As far as students go they seem to be very mixed, but they're are a lot of rocker/metalhead cats here who honestly do nothing. Don't let them get to you though. To my knowledge this could be at every music school, hell if I know.

All in all. I'm not a people person, and I think thats what messed up my MI experience the most. I loved what I learn, and the social aspect won't matter in a year.

I plan on moving back home once I'm done to the east coast Philly/NY area to work and pursue music there. The L.A Music scene is flakey to me.

Jeez I friggen rambled... If you have any questions feel free to ask away. I know a couple other people at the school currently post here as well, or at least browse.


----------



## -JeKo- (Jul 24, 2012)

Does Paul Gilbert still teach there occasionally? What about Justin Derrico? I guess they both have some MI background.


----------



## bhakan (Jul 24, 2012)

I don't have any personal experience, but I would think one of the key questions to ask some of the people here who have gone is how did their career turn out afterwards. A number of people said that it really improved their playing, but in this case, what really matters is whether that improvement in playing helped them to get a job and make a living in the music industry. It seems like it is pretty hard to make a living in the music industry, so to the the people who went, are you guys able to make a living off of music, and has going to MI helped you achieve that?


----------



## G-Ray (Jul 24, 2012)

Just go. That's it. Warehouse job....or MI? Obvious answer. Skip the what ifs because your going to be happy playing and learning. IF you do go learn and most importantly BE SOCIAL AND GET CONTACTS. Contacts are important.


----------



## flint757 (Jul 24, 2012)

Doesn't it cost like 20K though? That's a lot of bang if it only improves your playing and not much else.


----------



## Lasik124 (Jul 24, 2012)

-JeKo- said:


> Does Paul Gilbert still teach there occasionally? What about Justin Derrico? I guess they both have some MI background.



I'm not familiar with Justin so its very possible. Paul does swing by occasionally though. I've had the pleasure of having a private lesson with him. I've had a 2nd chance but passed to give to students who did not





flint757 said:


> Doesn't it cost like 20K though? That's a lot of bang if it only improves your playing and not much else.



It improves more then just your playing in my opinion. The teacher's can provide great career advice. They all really have some wonderful backgrounds and played with some big cats. Most are studio musicians who have played on many movies, shows etc. as well.

You also learn to become a good working musician as in reading contemporary charts and studio skills for working. Unless you lump those things into playing. Thats one thing that I feel is quite unique to MI compared to jazz heavy schools.
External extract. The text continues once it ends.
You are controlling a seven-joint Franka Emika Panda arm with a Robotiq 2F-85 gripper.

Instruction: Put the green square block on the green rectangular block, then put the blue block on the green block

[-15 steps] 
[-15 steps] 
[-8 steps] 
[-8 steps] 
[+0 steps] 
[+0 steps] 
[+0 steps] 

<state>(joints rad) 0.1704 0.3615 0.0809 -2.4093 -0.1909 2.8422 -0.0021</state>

It really prepares you for work


----------



## jsl2h90 (Jul 24, 2012)

Dont be afraid to look into other schools. Its all about what you want out of the curriculum regardless of the "exclusives" that each school may offer or the location/reputation. Theres always AIM, Berklee, and god knows what else. Me personally, im going to try AIM just because the curriculum is a year long and the cost is only about 25k. Find out what suits you best financially, and what suits you as far as how long you want to be in school. Of course also research which one you think wil make you the best musician you can be when you graduate.


----------



## JStraitiff (Jul 24, 2012)

Fuck it dude. I say you do whatever it is you want to do. Its not my place or anyone else's on here to suggest you get a normal job instead of just doing what you want full time. You'll never succeed if you dont put 100% into it.

Relevant to the actual subject, ive heard two opinions on MI. The first is that they have really interesting and specific programs and courses. For instance they have a shredding class and such. They also have a lot of guest teachers who are very successful musicians that come in and teach classes. In that regard it sounds like a pretty rich experience. Another opinion i have heard is that they are really unorganized and not really very structured. People have claimed they just want your money and nothing else and dont offer enough to charge what they do.

I looked into going there as well. I personally dont have the urge to go to music school much at all anymore but my personal opinion is that if you're looking for the experience with the guest teachers and cool environment then go for it. If you're just looking for a standard education in your instrument or music business, you can probably find a similar program at schools much closer to you. For instance there is a school in albany that i would go to called the college of st. rose. Its not MI or berklee but musicians are everywhere and theres not much one school can teach you that another cannot.


----------



## ArrowHead (Jul 24, 2012)

Dehumanized said:


> I can't function and be the musician that I want to be by living in this s-hole of a "town". I need people like myself, who want the same things as me, who can share their vision and interpretation of music. And I don't mean share by text on a webpage, I need face to face, I need sessions to get inspired to play more, to learn, to get my head spinning from discovering new ways to do things.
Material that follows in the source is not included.